WHAT YOU ARE ASKED TO DO
Nothing but the data below, returned exactly, should appear in the answer.
*** Begin section ***
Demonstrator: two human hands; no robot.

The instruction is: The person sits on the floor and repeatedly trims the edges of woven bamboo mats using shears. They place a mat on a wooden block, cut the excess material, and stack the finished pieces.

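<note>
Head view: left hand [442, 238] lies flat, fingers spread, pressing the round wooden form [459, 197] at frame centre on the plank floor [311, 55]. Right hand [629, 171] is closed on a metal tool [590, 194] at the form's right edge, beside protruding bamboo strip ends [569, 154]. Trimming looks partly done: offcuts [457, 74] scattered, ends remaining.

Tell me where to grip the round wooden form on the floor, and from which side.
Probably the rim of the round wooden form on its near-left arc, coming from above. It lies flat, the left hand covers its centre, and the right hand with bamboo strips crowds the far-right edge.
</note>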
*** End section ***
SOLUTION TO THE PROBLEM
Demonstrator: two human hands; no robot.

The instruction is: The person sits on the floor and repeatedly trims the edges of woven bamboo mats using shears. They place a mat on a wooden block, cut the excess material, and stack the finished pieces.

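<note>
Head view: left hand [442, 238] lies flat, fingers spread, pressing the round wooden form [459, 197] at frame centre on the plank floor [311, 55]. Right hand [629, 171] is closed on a metal tool [590, 194] at the form's right edge, beside protruding bamboo strip ends [569, 154]. Trimming looks partly done: offcuts [457, 74] scattered, ends remaining.

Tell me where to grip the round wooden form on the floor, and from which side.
Probably the rim of the round wooden form on its near-left arc, coming from above. It lies flat, the left hand covers its centre, and the right hand with bamboo strips crowds the far-right edge.
</note>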

The work on this exercise has been completed.